Selamünaleyküm,
Yüce
Allahın selamı rahmeti bereketi üzerimize olsun.
Sizlere
hitabımdaki söz ve söylemlerimin mutlak doğru olduğunu asla
iddia etmiyorum. Sadece kişisel fikir ve düşüncelerimden
ibarettir. Pekçoğumuzun hoşuna da gitmeyebilir. O bakımdan
şimdiden affınıza sığınarak sözlerime başlamak istiyorum.
Bunu ne için söyledim, toplumda bir hastalık derecesinde önyargı
ve yaklaşım var. Düşüncelerimiz ve sözlerimiz mutlak doğrudur,
karşımızdakilerin ise külliyen yanlıştır gibi bir önyargılı
yaklaşımı asla doğru bulmuyorum. Ve muhataba yukarıdan tepeden
bakışı da doğru bulmam. Her birimizde çok değerli fikirler çok
özel çözümler ve çözümlemeler elbette vardır, olmalıdır da.

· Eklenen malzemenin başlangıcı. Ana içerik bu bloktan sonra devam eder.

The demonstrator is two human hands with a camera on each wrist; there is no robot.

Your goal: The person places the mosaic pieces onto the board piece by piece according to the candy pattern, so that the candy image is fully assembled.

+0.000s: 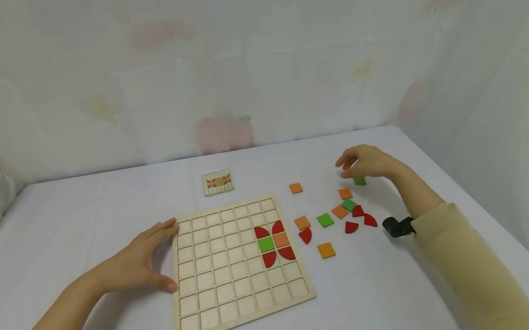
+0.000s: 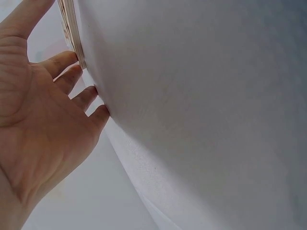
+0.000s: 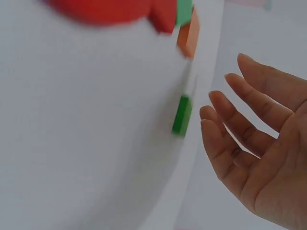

Yapmamız gereken usuletle ve suhuletle dinlemek ve aynı iyiniyetle
değerlendirmek ve faydalı bulduklarımızı almaktır. Efendimiz
şöyle buyurmuştur ki: müslüman birbirini yıkayan iki el
gibidir. Aklıma geldi şimdi. Bir siyasi kişi şöyle diyordu
muhalif olmak adına. “biz muhalefetiz, siz en doğru şeyi yapmış
olsanız bile bize düşen takdir etmek değil eleştirmektir.”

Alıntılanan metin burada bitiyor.